● **The problem**
The full listing should be duplicated word for word.

● **Data extract**
- Opening Delimiter -
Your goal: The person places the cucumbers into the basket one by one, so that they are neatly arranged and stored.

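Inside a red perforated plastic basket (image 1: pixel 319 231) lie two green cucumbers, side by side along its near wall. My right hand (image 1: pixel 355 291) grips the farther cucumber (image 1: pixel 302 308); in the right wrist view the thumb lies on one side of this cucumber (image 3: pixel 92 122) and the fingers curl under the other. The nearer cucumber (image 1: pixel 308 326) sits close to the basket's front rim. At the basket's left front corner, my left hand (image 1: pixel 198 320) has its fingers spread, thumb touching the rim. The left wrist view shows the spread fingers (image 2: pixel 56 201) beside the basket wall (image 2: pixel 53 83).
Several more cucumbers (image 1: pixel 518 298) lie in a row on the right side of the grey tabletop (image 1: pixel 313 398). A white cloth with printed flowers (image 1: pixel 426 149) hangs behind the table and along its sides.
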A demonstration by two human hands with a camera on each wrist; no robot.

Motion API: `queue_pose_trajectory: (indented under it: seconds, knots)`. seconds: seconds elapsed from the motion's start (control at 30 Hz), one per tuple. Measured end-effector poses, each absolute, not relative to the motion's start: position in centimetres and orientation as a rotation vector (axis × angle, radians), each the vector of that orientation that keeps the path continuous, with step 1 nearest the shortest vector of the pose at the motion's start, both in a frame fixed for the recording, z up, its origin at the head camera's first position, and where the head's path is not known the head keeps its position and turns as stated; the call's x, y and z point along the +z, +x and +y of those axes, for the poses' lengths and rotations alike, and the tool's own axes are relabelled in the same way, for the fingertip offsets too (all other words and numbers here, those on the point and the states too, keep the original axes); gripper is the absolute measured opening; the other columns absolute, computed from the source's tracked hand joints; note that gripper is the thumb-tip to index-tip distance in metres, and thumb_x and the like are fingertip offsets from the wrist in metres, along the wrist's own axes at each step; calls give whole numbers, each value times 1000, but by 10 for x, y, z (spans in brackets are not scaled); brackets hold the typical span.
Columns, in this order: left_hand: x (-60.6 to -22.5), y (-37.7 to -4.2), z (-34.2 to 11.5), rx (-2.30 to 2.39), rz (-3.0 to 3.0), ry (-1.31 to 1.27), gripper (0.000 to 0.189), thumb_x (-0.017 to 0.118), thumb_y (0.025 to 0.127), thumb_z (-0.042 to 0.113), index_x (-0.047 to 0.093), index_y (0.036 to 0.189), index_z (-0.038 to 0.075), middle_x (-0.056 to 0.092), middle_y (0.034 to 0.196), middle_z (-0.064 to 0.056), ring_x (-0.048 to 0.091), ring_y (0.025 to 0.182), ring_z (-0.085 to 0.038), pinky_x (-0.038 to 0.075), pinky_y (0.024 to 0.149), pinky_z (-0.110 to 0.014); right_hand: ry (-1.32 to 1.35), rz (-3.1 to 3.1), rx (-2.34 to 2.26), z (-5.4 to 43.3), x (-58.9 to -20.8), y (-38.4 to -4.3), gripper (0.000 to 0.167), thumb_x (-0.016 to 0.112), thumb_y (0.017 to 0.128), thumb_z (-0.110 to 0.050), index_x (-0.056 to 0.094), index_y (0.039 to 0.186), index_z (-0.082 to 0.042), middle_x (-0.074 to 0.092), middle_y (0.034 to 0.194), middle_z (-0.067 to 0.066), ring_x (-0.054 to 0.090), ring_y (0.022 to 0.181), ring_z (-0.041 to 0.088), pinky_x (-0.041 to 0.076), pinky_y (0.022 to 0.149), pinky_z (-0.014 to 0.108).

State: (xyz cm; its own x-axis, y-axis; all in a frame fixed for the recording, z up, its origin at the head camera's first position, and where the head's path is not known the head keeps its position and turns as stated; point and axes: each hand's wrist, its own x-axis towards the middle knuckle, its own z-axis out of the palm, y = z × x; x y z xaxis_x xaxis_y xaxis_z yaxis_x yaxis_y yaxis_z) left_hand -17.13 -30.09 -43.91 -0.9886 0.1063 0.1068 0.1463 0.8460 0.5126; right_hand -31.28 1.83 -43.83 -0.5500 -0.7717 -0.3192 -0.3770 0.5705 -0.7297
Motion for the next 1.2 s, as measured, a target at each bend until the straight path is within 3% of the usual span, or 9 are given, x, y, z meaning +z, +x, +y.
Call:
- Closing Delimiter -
● **Your solution**
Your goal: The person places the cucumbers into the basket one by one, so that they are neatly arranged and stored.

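Inside a red perforated plastic basket (image 1: pixel 319 231) lie two green cucumbers, side by side along its near wall. My right hand (image 1: pixel 355 291) grips the farther cucumber (image 1: pixel 302 308); in the right wrist view the thumb lies on one side of this cucumber (image 3: pixel 92 122) and the fingers curl under the other. The nearer cucumber (image 1: pixel 308 326) sits close to the basket's front rim. At the basket's left front corner, my left hand (image 1: pixel 198 320) has its fingers spread, thumb touching the rim. The left wrist view shows the spread fingers (image 2: pixel 56 201) beside the basket wall (image 2: pixel 53 83).
Several more cucumbers (image 1: pixel 518 298) lie in a row on the right side of the grey tabletop (image 1: pixel 313 398). A white cloth with printed flowers (image 1: pixel 426 149) hangs behind the table and along its sides.
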A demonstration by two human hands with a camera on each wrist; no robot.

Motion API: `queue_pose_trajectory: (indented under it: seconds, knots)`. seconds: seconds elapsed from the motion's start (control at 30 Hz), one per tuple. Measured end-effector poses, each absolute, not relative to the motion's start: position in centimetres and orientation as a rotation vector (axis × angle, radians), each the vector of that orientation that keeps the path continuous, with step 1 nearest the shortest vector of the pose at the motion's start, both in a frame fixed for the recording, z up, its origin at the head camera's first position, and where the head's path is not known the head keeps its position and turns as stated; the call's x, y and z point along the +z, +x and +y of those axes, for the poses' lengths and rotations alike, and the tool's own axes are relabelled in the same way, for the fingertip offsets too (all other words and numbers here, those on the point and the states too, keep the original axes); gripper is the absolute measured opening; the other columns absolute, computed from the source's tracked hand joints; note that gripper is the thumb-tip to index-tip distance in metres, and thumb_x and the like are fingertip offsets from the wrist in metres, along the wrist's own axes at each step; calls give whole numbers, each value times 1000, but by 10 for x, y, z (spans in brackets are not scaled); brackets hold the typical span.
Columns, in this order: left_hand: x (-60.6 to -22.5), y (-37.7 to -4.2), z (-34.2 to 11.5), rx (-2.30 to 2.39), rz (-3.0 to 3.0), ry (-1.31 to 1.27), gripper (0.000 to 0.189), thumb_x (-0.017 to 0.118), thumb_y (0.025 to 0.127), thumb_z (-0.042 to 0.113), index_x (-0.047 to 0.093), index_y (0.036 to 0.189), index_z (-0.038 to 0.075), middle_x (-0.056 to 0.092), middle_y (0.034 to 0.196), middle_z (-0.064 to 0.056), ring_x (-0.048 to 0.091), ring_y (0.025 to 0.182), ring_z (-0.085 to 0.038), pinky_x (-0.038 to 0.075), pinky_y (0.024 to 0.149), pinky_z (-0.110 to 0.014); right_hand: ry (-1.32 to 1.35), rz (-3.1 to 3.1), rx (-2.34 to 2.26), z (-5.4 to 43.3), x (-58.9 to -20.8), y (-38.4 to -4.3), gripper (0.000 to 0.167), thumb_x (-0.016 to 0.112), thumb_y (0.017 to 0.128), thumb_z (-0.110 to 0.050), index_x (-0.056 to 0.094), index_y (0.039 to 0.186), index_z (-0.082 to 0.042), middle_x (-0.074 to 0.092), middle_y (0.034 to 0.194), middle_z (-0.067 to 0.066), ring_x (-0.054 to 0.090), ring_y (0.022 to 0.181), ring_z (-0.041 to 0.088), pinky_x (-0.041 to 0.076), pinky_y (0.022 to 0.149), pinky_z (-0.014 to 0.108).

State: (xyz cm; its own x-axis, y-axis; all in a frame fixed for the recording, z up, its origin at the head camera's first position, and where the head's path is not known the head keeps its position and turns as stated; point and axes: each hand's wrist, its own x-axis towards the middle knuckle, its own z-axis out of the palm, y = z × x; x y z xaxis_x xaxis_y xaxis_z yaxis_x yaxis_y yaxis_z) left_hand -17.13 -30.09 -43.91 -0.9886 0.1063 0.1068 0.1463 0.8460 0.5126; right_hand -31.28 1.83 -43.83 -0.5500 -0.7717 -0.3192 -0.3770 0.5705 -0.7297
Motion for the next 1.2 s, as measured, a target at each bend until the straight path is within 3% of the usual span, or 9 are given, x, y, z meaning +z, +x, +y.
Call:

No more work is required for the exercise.